What to do:
Transcribe exactly the span of lines that begins the records and ends with the line holding "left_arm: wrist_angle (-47", both boundary lines included.

[Records from a dataset]

-- Opening Marker --

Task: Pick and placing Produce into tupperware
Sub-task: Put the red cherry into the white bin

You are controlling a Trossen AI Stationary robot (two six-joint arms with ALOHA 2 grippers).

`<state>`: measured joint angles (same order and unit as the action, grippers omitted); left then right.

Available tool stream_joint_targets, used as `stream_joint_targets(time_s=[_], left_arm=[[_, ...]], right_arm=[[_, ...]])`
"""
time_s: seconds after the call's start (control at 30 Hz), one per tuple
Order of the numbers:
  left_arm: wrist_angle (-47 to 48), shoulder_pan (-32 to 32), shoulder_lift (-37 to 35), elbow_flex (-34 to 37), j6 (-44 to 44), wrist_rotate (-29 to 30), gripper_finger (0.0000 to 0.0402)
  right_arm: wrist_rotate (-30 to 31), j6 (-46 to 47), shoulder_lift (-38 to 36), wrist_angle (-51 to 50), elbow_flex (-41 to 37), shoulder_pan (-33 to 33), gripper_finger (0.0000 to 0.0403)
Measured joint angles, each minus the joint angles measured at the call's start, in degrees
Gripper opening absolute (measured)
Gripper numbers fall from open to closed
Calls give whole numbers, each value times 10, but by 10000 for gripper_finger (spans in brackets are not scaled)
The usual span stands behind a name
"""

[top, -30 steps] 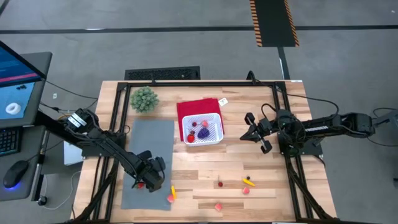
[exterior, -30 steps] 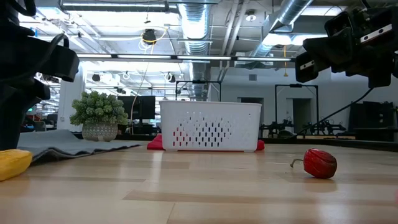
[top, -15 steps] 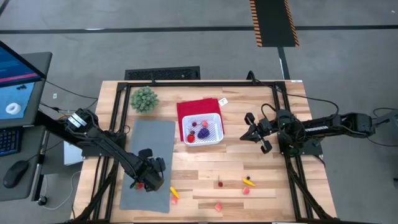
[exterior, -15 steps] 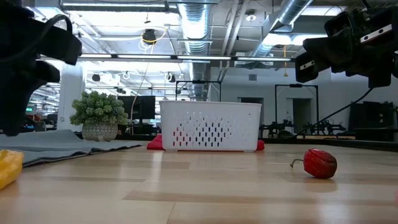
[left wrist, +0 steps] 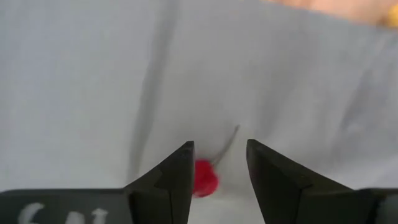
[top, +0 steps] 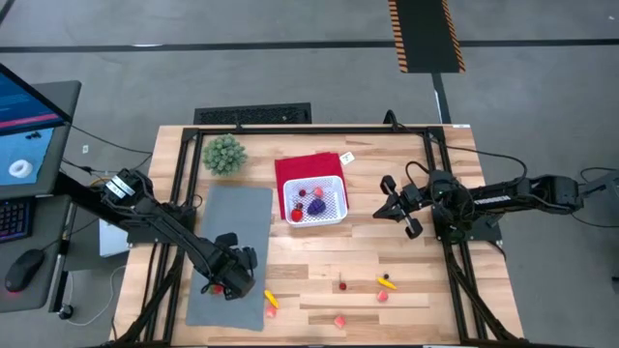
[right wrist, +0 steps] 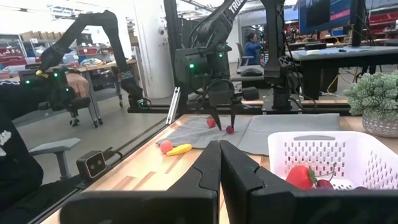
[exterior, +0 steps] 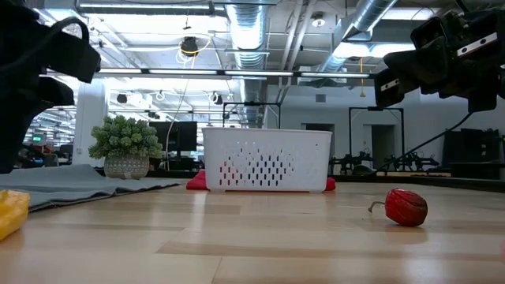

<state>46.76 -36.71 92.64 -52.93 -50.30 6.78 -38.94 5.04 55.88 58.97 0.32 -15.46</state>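
Because a small red produce piece (left wrist: 204,177) lies on the grey mat (top: 232,222), the left hand (top: 222,286) straddles it, fingers parted, near the tabletop's (top: 387,242) front; the right hand (top: 397,215) waits closed beside the tupperware (top: 314,201).

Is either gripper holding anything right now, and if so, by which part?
Nothing is clearly held. The left gripper is low over the grey mat, its open fingers straddling a small red fruit without a visible pinch. The right gripper is shut, empty.

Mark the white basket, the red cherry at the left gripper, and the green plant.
white basket (top: 334,218): high view, near rim.
red cherry (left wrist: 204,178): left wrist view, its round body.
green plant (top: 223,154): high view, middle of foliage.
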Motion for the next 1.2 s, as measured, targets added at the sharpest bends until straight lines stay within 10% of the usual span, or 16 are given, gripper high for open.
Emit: stream_joint_targets(time_s=[1.2], left_arm=[[-68,-4,3,25,2,15,137]], right_arm=[[4,0,0,-2,0,0,31]])
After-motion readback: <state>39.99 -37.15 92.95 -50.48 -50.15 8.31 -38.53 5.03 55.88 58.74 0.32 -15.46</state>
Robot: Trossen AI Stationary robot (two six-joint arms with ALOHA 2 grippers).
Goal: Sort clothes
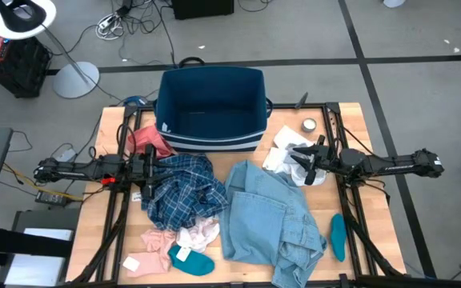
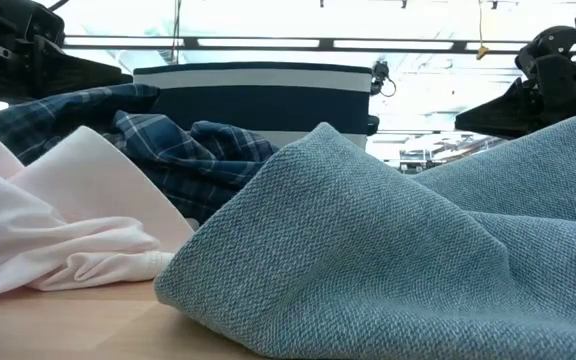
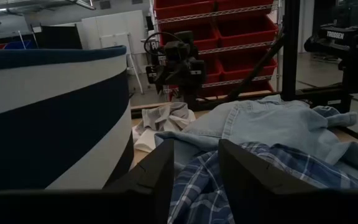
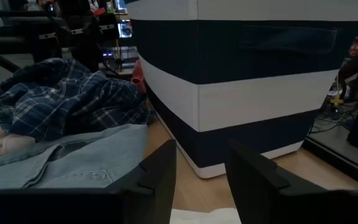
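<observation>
The clothes lie spread on the wooden table (image 1: 350,120). A blue plaid shirt (image 1: 178,192) is heaped left of centre, and a light blue denim shirt (image 1: 270,220) lies right of it. A coral-red piece (image 1: 150,142) lies by the bin's left corner, and a white piece (image 1: 285,152) lies under my right gripper. Pale pink pieces (image 1: 154,240), a white piece (image 1: 198,236) and teal socks (image 1: 192,260) (image 1: 338,236) lie near the front edge. My left gripper (image 1: 152,172) (image 3: 196,168) hovers open over the plaid shirt's left edge. My right gripper (image 1: 298,158) (image 4: 202,168) hovers open, level.
A dark blue bin with white stripes (image 1: 210,108) stands open at the table's far middle. A small round metal tin (image 1: 309,126) sits to its right. Dark frame rails (image 1: 350,208) run along the table's left and right sides.
</observation>
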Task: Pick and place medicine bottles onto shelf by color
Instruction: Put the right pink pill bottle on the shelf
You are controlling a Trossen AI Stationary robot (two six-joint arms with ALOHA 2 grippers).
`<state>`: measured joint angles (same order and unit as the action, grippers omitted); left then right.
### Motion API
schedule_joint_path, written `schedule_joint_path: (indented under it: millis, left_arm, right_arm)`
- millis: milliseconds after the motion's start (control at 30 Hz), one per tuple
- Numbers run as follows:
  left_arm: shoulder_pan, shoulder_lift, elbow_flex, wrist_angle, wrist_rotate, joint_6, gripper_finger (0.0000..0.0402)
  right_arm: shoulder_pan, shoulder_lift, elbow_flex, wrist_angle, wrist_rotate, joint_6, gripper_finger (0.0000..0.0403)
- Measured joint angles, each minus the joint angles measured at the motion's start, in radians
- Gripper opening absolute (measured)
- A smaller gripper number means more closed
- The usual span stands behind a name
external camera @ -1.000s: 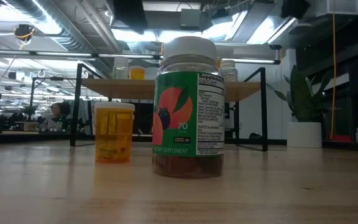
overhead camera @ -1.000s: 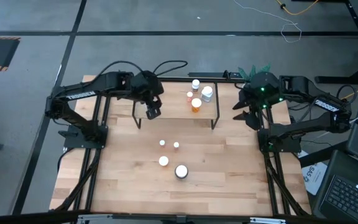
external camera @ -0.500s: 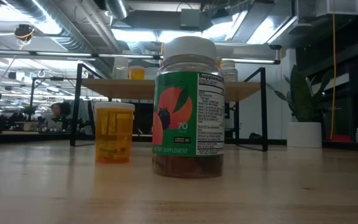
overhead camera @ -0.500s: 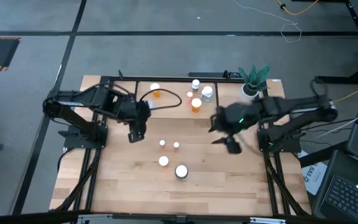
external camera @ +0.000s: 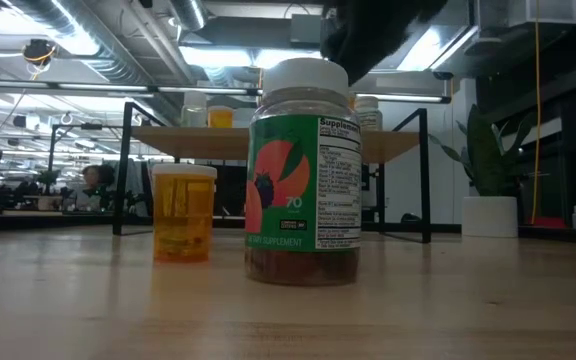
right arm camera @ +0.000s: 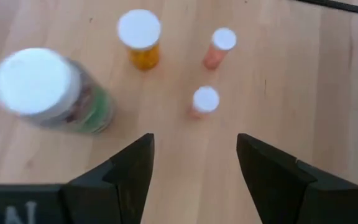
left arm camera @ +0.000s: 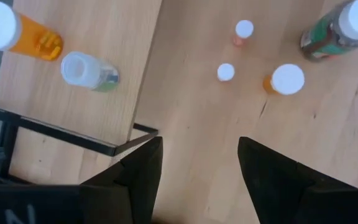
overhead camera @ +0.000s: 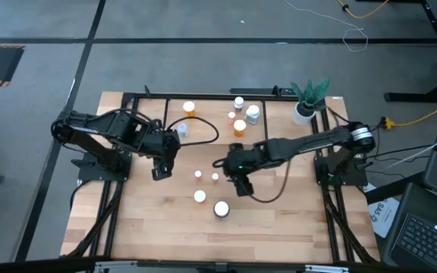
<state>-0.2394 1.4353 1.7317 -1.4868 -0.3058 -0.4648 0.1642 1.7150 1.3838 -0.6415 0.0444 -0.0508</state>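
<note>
Four white-capped bottles stand on the table: two small ones (overhead camera: pixel 198 174) (overhead camera: pixel 215 177), an orange one (overhead camera: pixel 199 196) and a big green-labelled one (overhead camera: pixel 221 208). The shelf (overhead camera: pixel 211 123) stands at the far side. An orange bottle (overhead camera: pixel 189 108) and a clear bottle (overhead camera: pixel 182 130) are on its left part, and several bottles (overhead camera: pixel 240 127) on its right part. My left gripper (overhead camera: pixel 158 171) is open and empty beside the shelf's near left leg. My right gripper (overhead camera: pixel 241 186) is open and empty above the table, just right of the loose bottles.
A white pot with a green plant (overhead camera: pixel 304 110) stands at the table's far right corner. A black cable (overhead camera: pixel 203 136) loops over the shelf's left part. The table's near half (overhead camera: pixel 203 239) is bare wood.
My right gripper has swung from the far right by the plant toward the table's middle, down over the loose bottles. My left gripper has drawn back from over the shelf's left part toward the near left, and the orange and clear bottles there now show.
</note>
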Motion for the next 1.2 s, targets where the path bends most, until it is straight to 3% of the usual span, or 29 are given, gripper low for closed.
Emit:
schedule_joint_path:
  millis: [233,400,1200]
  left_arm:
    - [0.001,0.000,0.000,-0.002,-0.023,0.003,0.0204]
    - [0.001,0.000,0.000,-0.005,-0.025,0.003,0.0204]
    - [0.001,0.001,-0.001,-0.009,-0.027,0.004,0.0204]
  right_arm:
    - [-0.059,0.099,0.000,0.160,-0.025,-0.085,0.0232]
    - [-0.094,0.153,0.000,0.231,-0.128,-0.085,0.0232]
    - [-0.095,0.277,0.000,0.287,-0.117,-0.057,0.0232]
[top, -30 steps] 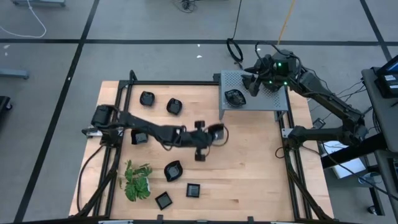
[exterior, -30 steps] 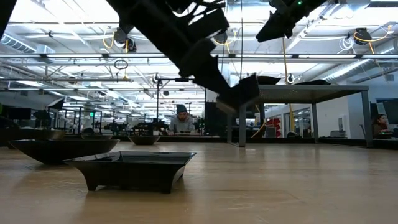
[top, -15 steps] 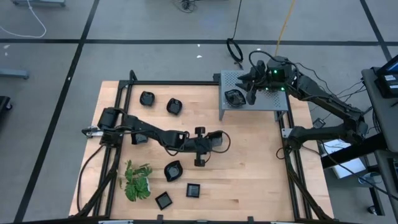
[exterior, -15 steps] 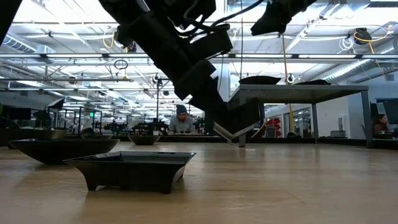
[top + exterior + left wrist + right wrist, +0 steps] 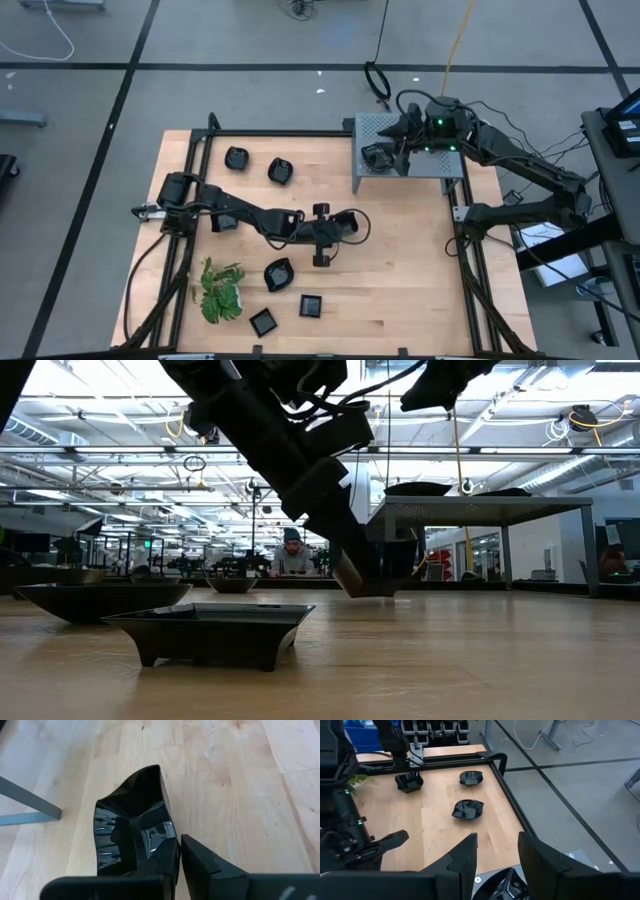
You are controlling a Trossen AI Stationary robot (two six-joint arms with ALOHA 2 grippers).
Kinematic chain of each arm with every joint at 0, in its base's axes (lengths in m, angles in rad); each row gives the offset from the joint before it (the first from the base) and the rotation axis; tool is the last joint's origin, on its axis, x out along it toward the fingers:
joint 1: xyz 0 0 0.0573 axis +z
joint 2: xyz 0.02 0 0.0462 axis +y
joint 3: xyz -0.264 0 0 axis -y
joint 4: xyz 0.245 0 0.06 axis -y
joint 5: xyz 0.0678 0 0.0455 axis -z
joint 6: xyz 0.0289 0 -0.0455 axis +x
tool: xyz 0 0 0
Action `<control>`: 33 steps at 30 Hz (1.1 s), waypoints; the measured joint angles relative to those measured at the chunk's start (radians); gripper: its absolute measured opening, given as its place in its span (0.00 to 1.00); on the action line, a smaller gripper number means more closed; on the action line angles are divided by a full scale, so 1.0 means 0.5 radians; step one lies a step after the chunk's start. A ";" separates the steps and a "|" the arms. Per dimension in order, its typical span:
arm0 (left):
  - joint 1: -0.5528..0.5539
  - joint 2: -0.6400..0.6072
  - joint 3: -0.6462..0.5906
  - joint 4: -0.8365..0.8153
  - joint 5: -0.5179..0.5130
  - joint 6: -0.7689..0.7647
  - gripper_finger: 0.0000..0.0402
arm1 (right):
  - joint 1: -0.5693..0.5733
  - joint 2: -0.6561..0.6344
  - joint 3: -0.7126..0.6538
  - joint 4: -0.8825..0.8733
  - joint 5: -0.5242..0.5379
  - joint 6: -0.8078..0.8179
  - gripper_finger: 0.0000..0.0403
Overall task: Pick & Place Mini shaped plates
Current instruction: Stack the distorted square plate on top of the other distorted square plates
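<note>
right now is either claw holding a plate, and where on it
The left claw pinches a black plate by its rim, set down on the table. The right claw is open over the shelf, holding nothing.

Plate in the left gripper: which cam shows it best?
Left wrist view: the plate fills the frame, its rim pinched by the left gripper on the wood. High view shows a dark speck; low view, an edge-on silhouette; right wrist view misses it.

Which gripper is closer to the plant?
Left. The left gripper is at mid-table, holding a small black plate, across bare wood from the green plant by the near-left corner. The right gripper hovers over the grey raised platform, at the far right.
</note>
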 joint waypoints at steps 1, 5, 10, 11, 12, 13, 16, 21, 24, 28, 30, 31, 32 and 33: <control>0.000 0.000 0.000 0.003 0.000 0.000 0.08 | 0.007 0.000 0.000 -0.005 0.000 -0.001 0.32; 0.000 0.000 0.000 0.013 -0.001 -0.001 0.12 | 0.033 0.000 0.000 -0.032 0.001 -0.002 0.32; -0.003 -0.005 0.000 0.014 -0.009 -0.072 0.23 | 0.068 0.000 0.000 -0.100 0.000 -0.003 0.32; -0.002 -0.008 0.000 0.013 -0.023 -0.076 0.26 | 0.076 -0.001 0.000 -0.124 0.001 -0.002 0.32; -0.005 -0.023 0.000 -0.003 -0.033 -0.076 0.28 | 0.087 -0.001 0.000 -0.146 0.001 -0.002 0.32; -0.006 -0.045 -0.001 -0.020 -0.046 -0.072 0.31 | 0.101 0.000 0.000 -0.171 0.001 -0.002 0.32; -0.006 -0.155 0.000 -0.069 -0.109 -0.036 0.37 | 0.160 0.000 0.000 -0.249 0.000 0.031 0.32; -0.006 -0.438 0.000 -0.206 -0.322 -0.064 0.43 | 0.299 0.014 -0.166 -0.127 -0.004 0.163 0.32; -0.006 -0.636 0.002 -0.276 -0.518 -0.083 0.43 | 0.395 0.014 -0.413 0.151 -0.006 0.272 0.32; -0.006 -0.867 0.002 -0.277 -0.783 -0.082 0.43 | 0.505 0.017 -0.791 0.631 -0.007 0.370 0.32; -0.006 -0.969 0.002 -0.256 -0.888 -0.082 0.43 | 0.561 0.016 -0.974 0.890 -0.027 0.370 0.32; -0.006 -1.016 0.002 -0.260 -0.933 -0.082 0.43 | 0.585 0.015 -1.064 1.006 -0.061 0.349 0.32; -0.006 -1.057 0.002 -0.262 -0.971 -0.083 0.43 | 0.612 0.015 -1.152 1.111 -0.089 0.325 0.32; -0.006 -1.088 0.002 -0.260 -0.999 -0.084 0.43 | 0.637 0.016 -1.239 1.215 -0.114 0.307 0.32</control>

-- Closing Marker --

Answer below:
Task: Pick and placing Produce into tupperware
Sub-task: Put the red cherry into the white bin

You are controlling a Trossen AI Stationary robot (two six-joint arms with ALOHA 2 grippers).

`<state>`: measured joint angles (same order and unit as the action, grippers omitted); left then right.

Available tool stream_joint_targets, used as `stream_joint_targets(time_s=[_], left_arm=[[_, ...]], right_arm=[[_, ...]])`
"""
time_s: seconds after the call's start (control at 30 Hz), one per tuple
Order of the numbers:
  left_arm: wrist_angle (-47 to 48), shoulder_pan (-32 to 32), shoulder_lift (-37 to 35), elbow_flex (-34 to 37), j6 (-44 to 44), wrist_rotate (-29 to 30), gripper_finger (0.0000 to 0.0402)

The exercise calls for nothing more.